How to complete this task: Use the entries below and reproduce exactly the lines from the one containing "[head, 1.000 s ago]" down to the one containing "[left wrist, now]", both of them included.

Input data:
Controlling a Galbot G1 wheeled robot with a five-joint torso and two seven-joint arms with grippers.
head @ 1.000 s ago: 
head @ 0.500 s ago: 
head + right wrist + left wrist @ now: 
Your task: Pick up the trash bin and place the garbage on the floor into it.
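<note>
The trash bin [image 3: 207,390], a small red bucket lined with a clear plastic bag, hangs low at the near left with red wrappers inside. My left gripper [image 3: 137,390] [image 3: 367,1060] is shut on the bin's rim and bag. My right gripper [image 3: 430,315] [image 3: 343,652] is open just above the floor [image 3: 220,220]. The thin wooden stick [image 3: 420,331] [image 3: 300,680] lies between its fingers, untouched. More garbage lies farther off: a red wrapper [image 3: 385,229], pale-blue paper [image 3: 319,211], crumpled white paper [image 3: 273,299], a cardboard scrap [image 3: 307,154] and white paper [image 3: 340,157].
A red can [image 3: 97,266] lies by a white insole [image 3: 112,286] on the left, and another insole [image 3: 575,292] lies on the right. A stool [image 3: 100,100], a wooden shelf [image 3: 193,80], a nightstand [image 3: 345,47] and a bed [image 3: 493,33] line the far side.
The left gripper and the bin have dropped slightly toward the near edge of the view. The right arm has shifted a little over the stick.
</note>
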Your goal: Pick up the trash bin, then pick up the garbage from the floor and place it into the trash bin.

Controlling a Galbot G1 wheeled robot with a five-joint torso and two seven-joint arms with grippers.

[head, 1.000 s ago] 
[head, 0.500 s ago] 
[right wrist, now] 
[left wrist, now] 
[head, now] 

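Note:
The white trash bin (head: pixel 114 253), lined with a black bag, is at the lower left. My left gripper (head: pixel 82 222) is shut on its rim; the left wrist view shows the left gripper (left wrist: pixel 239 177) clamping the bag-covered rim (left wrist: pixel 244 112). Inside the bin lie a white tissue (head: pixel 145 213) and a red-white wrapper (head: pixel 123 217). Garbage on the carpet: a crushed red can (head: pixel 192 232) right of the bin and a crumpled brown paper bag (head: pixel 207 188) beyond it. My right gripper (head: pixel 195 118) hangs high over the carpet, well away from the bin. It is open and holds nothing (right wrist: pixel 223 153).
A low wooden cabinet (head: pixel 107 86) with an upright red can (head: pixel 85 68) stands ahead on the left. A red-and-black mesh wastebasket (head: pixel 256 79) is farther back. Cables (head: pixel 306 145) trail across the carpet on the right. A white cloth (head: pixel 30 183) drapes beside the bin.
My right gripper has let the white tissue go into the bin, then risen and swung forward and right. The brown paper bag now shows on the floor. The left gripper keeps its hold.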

Answer to the problem:
[head, 1.000 s ago] 
[head, 0.500 s ago] 
[right wrist, now] 
[left wrist, now] 

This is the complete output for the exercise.